RootsTech 2014

Some people eat, sleep and chew gum, I do genealogy and write...

Saturday, September 19, 2009

Response from a pretentious genealogist

In a comment to my September 13, 2009 post about collecting names vs. family history, one of the comments named me a "pretentious genealogist" apparently because I "vehemently abhor 'name collectors'." I guess I was also surprised to find out that I was a "self-proclaimed expert" so I went back and re-read my own article. After a review, I did find a few more things to say about name collectors, even the variety claimed by the commentator.

First of all, one symptom of name collecting is a disregard for documenting and sourcing lineage connections. I have no way of knowing if this particular commentator documents his sources or not, but a lack of documentation is an indication that the person has no real interest in the family, at least not enough to find out who they were beyond a mere name. The validity of a lineage is not in the number of ancestors, but in the depth of the understanding of the individuals and families in their historical context. If it is pretentious to document every relationship and every event to the extent possible, I guess I am pretentious.

I am usually quite willing to share my complete files, including all of the current sources, with any interested family member, but I do resent people who then publish the lineage as if it were their own. Usually, it is not too difficult to identify someone who has no idea about the content of their own file, parts of the file are so vastly different than others. A careful documented lineage contains a degree of consistency lacking from a cut and paste genealogy.

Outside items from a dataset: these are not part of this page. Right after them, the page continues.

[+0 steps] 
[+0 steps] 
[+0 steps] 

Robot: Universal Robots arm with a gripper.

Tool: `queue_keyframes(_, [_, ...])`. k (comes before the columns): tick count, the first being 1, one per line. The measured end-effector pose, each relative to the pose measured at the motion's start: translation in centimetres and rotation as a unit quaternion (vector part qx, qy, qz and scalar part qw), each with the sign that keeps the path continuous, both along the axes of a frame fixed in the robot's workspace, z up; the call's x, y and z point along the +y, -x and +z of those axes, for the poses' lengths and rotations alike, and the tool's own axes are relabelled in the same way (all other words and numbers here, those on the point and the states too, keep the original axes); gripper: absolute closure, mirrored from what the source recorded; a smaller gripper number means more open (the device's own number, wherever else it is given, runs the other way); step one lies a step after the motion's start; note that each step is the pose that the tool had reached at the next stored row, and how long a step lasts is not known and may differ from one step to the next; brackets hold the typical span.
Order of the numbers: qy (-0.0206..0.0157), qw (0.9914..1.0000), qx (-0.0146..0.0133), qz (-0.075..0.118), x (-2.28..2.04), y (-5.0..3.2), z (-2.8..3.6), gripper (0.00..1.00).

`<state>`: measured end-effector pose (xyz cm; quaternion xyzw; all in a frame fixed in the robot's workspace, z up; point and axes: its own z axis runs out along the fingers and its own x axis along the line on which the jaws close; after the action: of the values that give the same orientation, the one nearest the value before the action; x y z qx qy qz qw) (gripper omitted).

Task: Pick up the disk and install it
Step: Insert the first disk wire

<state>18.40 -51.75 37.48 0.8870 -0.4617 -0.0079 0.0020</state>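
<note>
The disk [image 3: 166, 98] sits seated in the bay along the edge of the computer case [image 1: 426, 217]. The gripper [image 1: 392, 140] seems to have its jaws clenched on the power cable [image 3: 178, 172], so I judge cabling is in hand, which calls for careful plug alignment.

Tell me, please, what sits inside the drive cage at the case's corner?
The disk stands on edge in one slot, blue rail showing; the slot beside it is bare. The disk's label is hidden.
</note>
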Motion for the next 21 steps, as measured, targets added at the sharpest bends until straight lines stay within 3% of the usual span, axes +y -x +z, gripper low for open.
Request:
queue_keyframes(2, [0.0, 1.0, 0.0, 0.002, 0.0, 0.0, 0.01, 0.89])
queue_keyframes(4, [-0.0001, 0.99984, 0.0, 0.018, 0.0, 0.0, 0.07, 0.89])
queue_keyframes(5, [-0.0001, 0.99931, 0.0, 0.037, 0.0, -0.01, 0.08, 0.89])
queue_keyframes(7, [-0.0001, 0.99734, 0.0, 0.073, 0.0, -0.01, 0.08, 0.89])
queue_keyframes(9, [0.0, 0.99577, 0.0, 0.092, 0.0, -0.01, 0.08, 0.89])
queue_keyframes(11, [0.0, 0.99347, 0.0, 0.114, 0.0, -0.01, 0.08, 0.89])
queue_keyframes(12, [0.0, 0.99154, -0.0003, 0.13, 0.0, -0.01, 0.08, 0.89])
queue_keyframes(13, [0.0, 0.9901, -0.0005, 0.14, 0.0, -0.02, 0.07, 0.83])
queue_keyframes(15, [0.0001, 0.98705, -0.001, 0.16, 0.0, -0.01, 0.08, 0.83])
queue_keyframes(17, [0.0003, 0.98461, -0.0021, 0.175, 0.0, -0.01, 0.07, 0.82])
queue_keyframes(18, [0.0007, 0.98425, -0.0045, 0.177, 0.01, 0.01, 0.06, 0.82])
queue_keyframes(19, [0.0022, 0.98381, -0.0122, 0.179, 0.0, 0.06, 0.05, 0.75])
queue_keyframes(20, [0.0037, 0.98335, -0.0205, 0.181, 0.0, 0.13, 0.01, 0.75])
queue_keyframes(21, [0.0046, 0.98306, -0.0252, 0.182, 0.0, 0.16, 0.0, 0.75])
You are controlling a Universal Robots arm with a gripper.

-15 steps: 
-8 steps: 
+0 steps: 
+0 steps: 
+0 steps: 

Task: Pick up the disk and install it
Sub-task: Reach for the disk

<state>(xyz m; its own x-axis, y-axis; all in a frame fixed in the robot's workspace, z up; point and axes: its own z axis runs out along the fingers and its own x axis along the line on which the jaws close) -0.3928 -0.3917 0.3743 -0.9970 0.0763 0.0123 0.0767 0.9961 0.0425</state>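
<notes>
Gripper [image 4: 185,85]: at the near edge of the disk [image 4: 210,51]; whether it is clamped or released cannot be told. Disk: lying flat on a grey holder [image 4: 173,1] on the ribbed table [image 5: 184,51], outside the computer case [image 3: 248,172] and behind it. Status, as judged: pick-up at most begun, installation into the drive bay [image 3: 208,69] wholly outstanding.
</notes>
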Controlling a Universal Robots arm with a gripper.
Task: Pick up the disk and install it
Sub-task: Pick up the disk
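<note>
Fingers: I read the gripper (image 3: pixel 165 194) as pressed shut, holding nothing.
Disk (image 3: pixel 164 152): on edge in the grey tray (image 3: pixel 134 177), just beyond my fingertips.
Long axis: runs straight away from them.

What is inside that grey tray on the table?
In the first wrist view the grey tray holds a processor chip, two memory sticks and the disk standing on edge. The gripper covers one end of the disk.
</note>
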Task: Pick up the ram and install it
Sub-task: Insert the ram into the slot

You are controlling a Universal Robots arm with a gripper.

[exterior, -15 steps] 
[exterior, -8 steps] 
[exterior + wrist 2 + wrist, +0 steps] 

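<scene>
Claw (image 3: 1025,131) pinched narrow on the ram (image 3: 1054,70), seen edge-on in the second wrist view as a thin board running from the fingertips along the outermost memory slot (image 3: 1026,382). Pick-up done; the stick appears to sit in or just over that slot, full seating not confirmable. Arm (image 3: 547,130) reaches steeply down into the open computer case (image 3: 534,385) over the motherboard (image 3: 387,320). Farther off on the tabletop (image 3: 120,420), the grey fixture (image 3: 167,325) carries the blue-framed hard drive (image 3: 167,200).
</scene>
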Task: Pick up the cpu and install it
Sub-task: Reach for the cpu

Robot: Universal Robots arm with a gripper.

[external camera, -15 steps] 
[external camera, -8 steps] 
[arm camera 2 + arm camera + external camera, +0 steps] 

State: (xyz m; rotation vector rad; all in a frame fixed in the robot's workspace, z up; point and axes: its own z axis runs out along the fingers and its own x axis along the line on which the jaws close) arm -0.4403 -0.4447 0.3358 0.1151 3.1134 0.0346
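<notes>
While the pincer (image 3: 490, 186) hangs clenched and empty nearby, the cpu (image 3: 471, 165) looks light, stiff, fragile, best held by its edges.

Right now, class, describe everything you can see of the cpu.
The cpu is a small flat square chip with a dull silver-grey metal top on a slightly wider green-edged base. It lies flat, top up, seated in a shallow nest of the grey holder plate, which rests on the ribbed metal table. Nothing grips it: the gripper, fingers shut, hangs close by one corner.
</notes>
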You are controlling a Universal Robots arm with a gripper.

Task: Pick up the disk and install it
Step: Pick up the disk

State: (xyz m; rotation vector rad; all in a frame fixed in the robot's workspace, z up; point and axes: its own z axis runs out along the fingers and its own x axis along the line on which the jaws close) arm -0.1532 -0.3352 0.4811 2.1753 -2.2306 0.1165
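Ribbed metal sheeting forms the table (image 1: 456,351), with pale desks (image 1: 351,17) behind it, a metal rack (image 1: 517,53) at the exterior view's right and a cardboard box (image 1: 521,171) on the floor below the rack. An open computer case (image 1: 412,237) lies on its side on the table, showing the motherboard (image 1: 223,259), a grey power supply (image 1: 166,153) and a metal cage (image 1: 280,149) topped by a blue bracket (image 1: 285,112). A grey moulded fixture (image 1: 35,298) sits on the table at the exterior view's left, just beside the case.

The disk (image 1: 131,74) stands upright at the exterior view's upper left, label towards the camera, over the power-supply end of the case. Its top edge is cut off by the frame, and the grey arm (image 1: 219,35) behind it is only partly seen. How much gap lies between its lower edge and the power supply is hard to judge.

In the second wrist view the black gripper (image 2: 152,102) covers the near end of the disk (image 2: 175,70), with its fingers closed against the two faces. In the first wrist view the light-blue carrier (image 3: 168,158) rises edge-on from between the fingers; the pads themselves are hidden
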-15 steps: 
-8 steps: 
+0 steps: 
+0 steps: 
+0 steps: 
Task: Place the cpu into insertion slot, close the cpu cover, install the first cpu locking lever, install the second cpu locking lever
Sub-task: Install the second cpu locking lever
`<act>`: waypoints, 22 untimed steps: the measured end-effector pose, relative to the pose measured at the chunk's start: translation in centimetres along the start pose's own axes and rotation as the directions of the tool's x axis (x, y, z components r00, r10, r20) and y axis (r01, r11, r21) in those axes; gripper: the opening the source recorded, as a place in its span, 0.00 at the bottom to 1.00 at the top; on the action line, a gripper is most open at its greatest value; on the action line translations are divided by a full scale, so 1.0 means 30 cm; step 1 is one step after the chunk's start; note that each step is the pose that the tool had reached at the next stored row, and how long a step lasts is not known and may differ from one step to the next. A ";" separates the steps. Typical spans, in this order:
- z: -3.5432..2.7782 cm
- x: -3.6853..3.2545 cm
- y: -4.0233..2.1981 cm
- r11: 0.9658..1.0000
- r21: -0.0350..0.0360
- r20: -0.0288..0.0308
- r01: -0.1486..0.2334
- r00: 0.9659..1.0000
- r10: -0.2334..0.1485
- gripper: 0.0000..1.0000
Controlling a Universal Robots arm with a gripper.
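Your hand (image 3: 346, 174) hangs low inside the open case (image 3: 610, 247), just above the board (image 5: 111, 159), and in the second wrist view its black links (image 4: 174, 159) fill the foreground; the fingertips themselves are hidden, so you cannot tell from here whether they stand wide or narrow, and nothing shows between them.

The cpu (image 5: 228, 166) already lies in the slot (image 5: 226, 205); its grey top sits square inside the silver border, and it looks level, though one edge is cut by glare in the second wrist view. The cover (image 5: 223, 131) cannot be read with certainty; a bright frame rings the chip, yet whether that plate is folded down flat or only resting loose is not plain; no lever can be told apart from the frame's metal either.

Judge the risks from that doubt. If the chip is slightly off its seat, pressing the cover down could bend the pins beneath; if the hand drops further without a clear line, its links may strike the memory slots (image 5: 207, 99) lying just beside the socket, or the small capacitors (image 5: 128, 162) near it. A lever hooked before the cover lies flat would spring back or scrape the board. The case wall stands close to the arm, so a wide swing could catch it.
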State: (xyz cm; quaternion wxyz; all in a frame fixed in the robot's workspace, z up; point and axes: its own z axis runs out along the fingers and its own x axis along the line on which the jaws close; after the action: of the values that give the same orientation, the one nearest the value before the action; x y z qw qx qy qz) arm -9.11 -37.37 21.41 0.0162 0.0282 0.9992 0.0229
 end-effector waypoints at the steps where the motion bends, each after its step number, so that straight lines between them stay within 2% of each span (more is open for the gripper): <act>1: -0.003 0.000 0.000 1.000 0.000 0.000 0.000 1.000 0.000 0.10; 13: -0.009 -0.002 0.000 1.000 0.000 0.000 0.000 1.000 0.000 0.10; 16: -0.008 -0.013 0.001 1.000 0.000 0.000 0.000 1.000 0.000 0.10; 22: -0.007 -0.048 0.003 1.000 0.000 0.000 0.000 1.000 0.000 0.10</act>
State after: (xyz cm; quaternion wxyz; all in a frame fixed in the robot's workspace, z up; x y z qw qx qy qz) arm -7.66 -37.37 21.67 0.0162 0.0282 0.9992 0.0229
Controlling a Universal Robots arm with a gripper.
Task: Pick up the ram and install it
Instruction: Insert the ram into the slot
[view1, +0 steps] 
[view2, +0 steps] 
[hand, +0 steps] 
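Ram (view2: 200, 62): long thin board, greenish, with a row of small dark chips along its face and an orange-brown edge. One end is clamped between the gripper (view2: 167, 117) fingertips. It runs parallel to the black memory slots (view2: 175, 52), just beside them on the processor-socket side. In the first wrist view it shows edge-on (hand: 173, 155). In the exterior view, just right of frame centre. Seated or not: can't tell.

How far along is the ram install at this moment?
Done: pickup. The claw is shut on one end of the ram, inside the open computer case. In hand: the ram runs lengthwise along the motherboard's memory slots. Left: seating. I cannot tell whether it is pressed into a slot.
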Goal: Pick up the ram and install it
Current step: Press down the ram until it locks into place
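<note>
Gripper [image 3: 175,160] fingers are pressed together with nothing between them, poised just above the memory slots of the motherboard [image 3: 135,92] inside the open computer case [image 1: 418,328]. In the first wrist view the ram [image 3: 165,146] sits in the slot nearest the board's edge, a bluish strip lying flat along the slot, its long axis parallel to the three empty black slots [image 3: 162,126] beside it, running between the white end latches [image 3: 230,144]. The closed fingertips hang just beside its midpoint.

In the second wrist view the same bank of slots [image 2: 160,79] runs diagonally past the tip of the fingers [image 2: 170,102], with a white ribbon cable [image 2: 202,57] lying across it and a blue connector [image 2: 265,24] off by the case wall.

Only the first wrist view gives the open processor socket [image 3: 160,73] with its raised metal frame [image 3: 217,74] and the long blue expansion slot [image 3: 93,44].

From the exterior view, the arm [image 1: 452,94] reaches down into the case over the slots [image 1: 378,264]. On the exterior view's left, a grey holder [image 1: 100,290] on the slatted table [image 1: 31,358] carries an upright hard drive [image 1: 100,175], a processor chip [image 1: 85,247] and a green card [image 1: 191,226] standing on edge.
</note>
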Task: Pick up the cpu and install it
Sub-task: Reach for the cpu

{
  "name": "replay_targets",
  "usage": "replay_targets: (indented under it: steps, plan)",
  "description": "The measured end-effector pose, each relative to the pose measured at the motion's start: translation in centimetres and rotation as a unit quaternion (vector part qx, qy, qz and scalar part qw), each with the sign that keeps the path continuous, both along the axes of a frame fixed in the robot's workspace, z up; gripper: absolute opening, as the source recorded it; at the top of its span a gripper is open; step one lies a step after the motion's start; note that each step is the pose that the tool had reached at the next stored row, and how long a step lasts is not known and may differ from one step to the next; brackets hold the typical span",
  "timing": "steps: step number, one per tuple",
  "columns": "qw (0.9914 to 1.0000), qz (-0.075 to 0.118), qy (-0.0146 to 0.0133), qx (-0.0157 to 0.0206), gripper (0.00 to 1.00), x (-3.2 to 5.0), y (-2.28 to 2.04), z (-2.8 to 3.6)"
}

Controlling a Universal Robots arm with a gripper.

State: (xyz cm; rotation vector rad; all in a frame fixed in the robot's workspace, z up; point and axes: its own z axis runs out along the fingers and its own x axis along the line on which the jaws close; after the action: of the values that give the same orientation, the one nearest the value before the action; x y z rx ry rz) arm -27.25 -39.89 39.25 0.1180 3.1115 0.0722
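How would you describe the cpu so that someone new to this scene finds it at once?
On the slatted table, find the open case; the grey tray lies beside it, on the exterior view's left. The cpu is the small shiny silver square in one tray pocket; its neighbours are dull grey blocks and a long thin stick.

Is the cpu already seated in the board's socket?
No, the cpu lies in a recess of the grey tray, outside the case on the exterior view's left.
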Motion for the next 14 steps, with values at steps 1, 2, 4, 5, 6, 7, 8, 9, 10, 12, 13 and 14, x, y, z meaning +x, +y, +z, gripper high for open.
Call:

I happen to come from a family that has a lot of records, including published family histories and a multitude of researchers. In my initial survey of my family lines, I reviewed hundreds of my predecessor's family group sheets comparing them to determine the accuracy of the prior research and to build a credible family line. If the family sources differed, I began to research original source records to determine a rational basis for extending the line along a certain branch.
I must say that many times I found the claims made by my family members to be unsupported by historical research. I guess to the extent that I built my original family file from the work of others, I too was a "name collector." But, I did not let my search stop there, I continued to research dubious connections in the original records until I was satisfied that the claimed relationships in fact, did exist.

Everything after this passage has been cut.